Finalist EPFL doctorate Award 2016 – Irene Taurino

© 2016 Irene Taurino

© 2016 Irene Taurino

Special distinction from the selection committee to Irene Taurino for her thesis "Carbon and Platinum Nanostructured Electrodes on Miniaturized Devices for Biomedical Diagnostics". Thesis n°6704 (2015). Thesis directors: Prof. G. De Micheli, Dr S. Carrara.

Metabolite (e.g., glucose, lactate) and ion (e.g., potassium) monitoring in human fluids is of significant importance in medicine. Instrumentation designed for a timely multi-sensing should be able to take several measurements from small volume samples. Consequently, the development of a tiny device is a crucial requirement. Electrochemical miniaturized devices are particularly advantageous because of the inexpensive and reproducible fabrication procedures and the simple analytical measurements.

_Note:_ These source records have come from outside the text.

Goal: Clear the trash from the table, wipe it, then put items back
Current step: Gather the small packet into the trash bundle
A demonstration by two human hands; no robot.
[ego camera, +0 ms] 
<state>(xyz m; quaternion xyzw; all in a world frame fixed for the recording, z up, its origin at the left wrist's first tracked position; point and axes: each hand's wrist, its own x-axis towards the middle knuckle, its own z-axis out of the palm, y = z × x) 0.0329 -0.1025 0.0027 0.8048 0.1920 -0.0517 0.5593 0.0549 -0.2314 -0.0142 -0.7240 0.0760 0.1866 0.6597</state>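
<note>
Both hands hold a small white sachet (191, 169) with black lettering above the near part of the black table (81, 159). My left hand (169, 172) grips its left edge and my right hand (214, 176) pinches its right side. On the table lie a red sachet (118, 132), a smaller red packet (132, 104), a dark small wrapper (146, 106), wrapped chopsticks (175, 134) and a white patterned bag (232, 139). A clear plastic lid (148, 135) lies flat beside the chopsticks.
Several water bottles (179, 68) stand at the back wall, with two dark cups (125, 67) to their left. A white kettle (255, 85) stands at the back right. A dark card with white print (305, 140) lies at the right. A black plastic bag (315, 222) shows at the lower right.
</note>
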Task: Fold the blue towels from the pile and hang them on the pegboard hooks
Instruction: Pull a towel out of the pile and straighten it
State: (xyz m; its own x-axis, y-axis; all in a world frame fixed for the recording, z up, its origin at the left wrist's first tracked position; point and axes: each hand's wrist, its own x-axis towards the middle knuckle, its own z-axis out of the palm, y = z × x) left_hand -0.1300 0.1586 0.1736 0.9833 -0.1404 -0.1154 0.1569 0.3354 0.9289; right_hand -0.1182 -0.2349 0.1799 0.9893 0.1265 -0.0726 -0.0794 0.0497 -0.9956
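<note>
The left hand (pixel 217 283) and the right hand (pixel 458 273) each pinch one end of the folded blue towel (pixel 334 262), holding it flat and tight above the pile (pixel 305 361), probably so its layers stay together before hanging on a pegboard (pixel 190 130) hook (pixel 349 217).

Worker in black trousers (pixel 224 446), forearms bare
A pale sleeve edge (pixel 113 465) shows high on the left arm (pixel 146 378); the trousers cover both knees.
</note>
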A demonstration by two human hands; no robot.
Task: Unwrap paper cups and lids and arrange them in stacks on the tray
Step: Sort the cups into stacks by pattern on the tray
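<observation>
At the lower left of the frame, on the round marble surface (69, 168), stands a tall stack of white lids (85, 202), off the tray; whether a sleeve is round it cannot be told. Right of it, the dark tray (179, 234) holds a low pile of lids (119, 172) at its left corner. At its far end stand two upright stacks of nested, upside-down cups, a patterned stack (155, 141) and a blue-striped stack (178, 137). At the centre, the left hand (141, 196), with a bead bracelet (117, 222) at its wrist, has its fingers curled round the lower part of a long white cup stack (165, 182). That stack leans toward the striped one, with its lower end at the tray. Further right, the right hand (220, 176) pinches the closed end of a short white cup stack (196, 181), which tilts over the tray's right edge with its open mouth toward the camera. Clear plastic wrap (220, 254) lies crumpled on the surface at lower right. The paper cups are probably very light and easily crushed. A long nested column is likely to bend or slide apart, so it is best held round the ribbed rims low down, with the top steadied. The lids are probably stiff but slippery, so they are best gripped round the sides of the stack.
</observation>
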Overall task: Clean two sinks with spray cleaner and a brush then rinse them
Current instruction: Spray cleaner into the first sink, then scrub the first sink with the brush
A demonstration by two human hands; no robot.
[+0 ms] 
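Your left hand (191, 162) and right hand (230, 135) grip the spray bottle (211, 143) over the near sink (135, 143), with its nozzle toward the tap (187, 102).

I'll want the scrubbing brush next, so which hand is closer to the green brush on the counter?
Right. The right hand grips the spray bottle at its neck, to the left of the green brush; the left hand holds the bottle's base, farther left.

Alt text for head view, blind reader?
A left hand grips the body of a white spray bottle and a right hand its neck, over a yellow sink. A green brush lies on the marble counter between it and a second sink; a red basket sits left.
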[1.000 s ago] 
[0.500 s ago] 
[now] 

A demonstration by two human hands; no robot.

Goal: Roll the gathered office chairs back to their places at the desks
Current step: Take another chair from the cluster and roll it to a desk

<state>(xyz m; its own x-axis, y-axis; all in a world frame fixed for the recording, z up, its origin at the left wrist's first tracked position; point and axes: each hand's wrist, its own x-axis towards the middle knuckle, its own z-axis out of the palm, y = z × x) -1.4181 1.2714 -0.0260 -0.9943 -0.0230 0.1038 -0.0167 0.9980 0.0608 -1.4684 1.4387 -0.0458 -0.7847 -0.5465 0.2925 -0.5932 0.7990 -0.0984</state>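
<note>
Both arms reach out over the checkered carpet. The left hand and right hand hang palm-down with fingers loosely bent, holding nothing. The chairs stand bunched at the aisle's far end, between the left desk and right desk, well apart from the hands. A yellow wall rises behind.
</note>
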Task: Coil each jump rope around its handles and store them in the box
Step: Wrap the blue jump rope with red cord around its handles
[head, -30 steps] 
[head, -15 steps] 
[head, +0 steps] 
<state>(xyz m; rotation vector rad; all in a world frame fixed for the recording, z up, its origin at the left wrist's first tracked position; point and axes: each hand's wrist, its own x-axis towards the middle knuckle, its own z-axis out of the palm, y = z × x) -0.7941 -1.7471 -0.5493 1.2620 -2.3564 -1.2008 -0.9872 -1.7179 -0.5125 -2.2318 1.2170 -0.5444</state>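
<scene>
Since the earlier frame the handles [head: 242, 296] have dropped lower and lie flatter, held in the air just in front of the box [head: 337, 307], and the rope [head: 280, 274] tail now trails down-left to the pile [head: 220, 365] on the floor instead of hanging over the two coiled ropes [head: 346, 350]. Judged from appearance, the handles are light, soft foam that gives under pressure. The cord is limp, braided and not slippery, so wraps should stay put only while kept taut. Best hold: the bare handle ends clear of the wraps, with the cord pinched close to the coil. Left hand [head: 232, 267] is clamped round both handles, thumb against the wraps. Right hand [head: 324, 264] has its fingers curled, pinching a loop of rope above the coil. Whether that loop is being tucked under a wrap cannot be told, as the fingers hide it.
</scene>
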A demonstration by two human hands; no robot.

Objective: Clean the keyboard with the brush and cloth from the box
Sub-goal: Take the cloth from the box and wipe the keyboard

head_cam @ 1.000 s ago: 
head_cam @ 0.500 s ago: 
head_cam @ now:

A continuing challenge in their fabrication is the detection of metabolites and ions in the physio-pathological concentration range. Modifying electrodes with nanostructures can solve this issue as due to their high electrocatalytic activity and large surface-to-volume ratio. Tailored nanostructuration methods are extremely important to boost the sensor sensitivity, selectivity and stability over time. To this end, in this research work, novel protocols to modify electrodes with carbon and metal nanostructures have been developed without the use of binders that can mask the nanomaterial promising properties and can compromise the time-stability of the nanostructures in aqueous environments. Carbon nanomaterials have been selectively deposited on electrodes by CVD and nanoporous metal layers by template-free electrodeposition processes.

Both nanostructuration approaches generated electrodes with significantly enhanced detection performance as compared to the bare counterparts for sensing metabolites and ions.